Introduction to Saving
Upon completion of this lesson, students will be able to:
- Differentiate between savings and investing.
- Identify reasons to develop a savings plan.
- Define the 70-20-10 rule associated with savings and investing.
Saving is difficult for many people because it involves decreasing current consumption and investing in a future standard of living. Some individuals incorrectly view savings as what is remaining after their current wants and needs have been satisfied. The future is an unknown risk for people, which is one of many reasons why they have such difficulty saving money. Without developing a savings and investing plan and making savings a priority by paying yourself first, individuals will not have the financial means to meet future financial goals such as purchasing a car, putting a down payment on a home, and meeting retirement needs. It is important to understand the difference between savings and investing. Savings is the portion of current income not spent on consumption. Savings accounts provide an easily accessible place for people to store their money to meet daily living expenses and to have money for emergencies. Financial experts recommend individuals keep a minimum of three to six months of salary is in a savings account. Savings accounts generally yield a lower interest rate than investments, but are more secure in that the saver will not lose their principle. The interest rate refers to the percentage rate paid on the money saved or invested.

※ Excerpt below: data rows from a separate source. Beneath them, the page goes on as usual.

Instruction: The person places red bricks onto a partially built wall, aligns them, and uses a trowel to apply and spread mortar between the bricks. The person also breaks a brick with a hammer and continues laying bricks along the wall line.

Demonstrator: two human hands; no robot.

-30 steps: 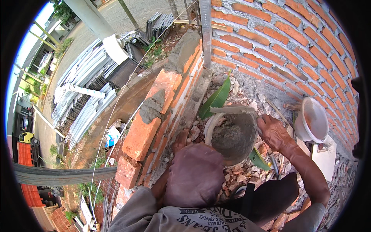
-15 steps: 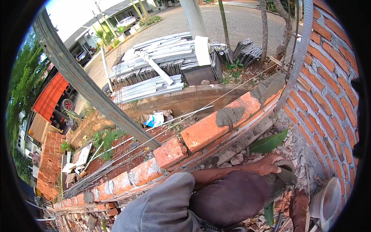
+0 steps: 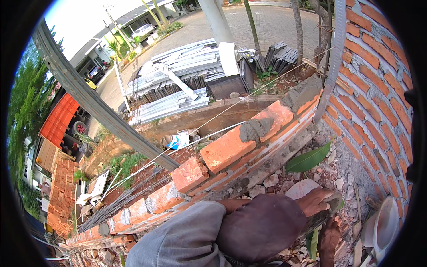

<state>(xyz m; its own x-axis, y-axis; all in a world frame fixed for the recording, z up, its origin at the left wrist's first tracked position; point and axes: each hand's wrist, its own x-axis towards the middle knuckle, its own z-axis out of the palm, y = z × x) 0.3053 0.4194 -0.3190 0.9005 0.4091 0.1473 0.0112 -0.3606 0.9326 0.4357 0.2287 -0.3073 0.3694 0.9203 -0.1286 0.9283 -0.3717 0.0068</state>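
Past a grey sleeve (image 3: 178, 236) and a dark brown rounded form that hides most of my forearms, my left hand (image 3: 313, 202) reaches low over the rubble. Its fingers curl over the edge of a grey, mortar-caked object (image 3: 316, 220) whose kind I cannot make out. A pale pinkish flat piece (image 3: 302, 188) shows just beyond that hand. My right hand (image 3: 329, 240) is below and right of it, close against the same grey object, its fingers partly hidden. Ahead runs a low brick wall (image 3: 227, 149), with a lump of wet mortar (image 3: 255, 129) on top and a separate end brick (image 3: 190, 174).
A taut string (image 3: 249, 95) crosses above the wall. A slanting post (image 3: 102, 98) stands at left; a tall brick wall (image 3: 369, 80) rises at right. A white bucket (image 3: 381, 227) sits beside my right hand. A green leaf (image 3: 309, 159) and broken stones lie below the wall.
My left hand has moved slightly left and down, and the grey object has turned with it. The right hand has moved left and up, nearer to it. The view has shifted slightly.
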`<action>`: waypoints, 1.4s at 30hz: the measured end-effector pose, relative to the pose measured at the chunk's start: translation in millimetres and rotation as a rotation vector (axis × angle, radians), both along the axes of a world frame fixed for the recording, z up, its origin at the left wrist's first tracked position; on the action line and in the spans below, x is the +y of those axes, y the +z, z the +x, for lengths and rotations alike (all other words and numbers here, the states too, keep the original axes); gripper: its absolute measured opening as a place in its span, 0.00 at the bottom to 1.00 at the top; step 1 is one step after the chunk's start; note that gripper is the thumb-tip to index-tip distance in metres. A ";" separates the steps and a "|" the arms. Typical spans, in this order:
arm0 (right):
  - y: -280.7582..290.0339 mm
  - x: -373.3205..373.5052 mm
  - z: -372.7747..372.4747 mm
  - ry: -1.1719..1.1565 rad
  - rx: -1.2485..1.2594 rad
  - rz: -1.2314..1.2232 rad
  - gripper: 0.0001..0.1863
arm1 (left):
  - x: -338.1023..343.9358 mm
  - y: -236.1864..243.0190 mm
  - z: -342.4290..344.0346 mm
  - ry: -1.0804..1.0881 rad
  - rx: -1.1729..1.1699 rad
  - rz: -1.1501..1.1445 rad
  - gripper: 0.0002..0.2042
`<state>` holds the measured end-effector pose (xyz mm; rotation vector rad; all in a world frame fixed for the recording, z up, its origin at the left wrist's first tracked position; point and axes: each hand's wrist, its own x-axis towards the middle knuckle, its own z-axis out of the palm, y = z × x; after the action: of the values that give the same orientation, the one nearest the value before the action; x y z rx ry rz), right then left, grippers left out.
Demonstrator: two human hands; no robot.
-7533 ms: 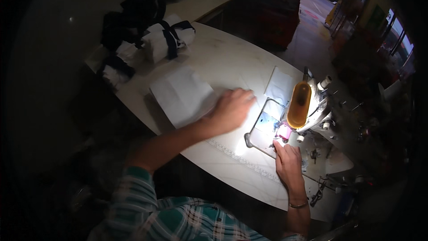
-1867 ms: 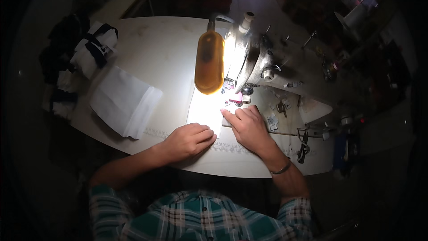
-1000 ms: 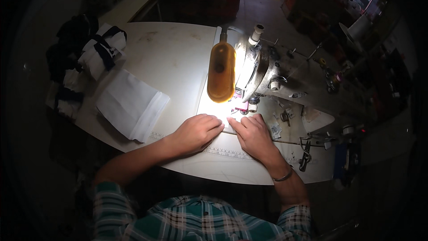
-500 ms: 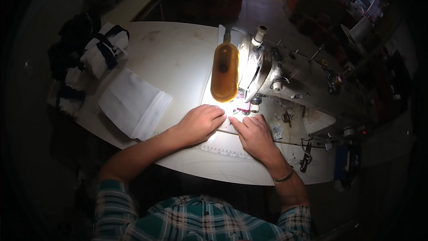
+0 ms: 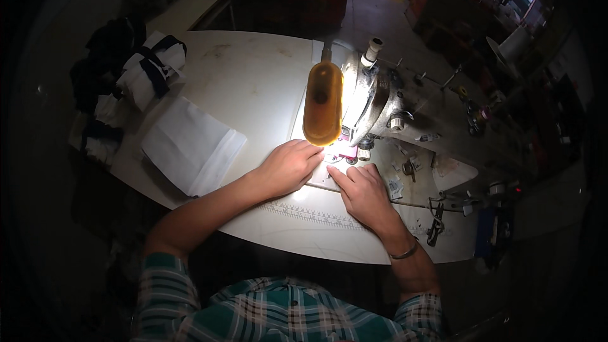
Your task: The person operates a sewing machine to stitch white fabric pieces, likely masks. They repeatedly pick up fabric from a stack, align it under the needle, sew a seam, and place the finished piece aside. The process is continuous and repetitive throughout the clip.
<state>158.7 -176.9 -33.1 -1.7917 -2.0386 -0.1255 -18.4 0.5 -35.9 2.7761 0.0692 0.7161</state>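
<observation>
A sewing machine [image 5: 405, 111] stands right of centre, its needle area brightly lit under an amber oblong lamp cover [image 5: 323, 104]. My left hand [image 5: 291, 166] is left of the needle area, fingers pressed together and tips partly under the lamp. My right hand [image 5: 367, 196] is closed at the front of the machine bed, its index finger reaching toward the pink part [image 5: 347, 151] by the presser foot. Glare hides whatever lies under both sets of fingertips. A folded white cloth [image 5: 193, 145] lies on the table beyond my left forearm.
Bundles of white and navy cloth [image 5: 149, 69] are piled at the table's left edge. A printed ruler strip [image 5: 304, 214] runs along the front of the tabletop [image 5: 247, 76]. Black thread snips [image 5: 436, 225] lie at the right, beside a blue box [image 5: 491, 231].
My left hand has shifted slightly up toward the lamp, and its fingertips have drawn away from my right index finger. My right hand has barely moved.
</observation>
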 end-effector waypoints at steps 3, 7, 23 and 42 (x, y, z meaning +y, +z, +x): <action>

Investing is the purchase of assets with the goal of increasing future income. There is a large variety of investment opportunities that vary dramatically in the rates of return investors receive. Rate of return refers to the annual return on an investment including appreciation and dividends or interest. A prerequisite to investing is to have a developed and implemented savings plan before a person begins investing. Liquidity is how quickly and easily an asset can be converted into cash. If an individual were to have an emergency, cash needs to be easily accessible. Savings accounts are more liquid than investments because a person can easily get money out of a savings account in a few minutes, while it is harder to get money out of an investment because they are not easily accessible.
Saving money should be viewed as a fixed expense. A popular adage describing this is “pay yourself first,” which means to take out a portion of a paycheck for saving or investing before using any of the check for spending. Each time a person receives money, it should be divided by the 70-20-10 rule. This implies to spend 70% of the money, save 20% of the money, and invest 10% of the money. An individual who follows this advice is well on his/her way to financial success. The 70-20-10 rule is ideal. However, it may be unrealistic for some individuals. A person’s values or philanthropic gestures may prevent them from saving and investing 30% of their income. In such an instance, it is acceptable to save less as long as one has initiated a savings and investing plan they adhere to allowing them to continually save a fixed amount. A savings plan is a strategy for putting a portion of money from current income aside, which will not be spent on consumption, to reach a specified goal. In this lesson, participants discuss the difference between savings and investing and learn the importance of saving. They have the opportunity to brainstorm reasons to begin saving and why some people do not. Participants also evaluate recommended savings guidelines and develop a savings goal for themselves.
- Brainstorm with participants future financial goals they may have. Goals could include purchasing a car, buying a stereo, paying for college, etc.
- Discuss with the participants how they plan on achieving these goals.
- Hand out one Introduction to Saving Note Taking guide per participant to complete during lessons. (below)
- Present Introduction to Saving PowerPoint Presentation (below)
- Savings vs. Investing worksheet
- Introduction to Saving Information Sheet
- Introduction to Saving PowerPoint presentation
- Introduction to Saving Note Taking Guide
Participants complete the Savings vs. Investing worksheet.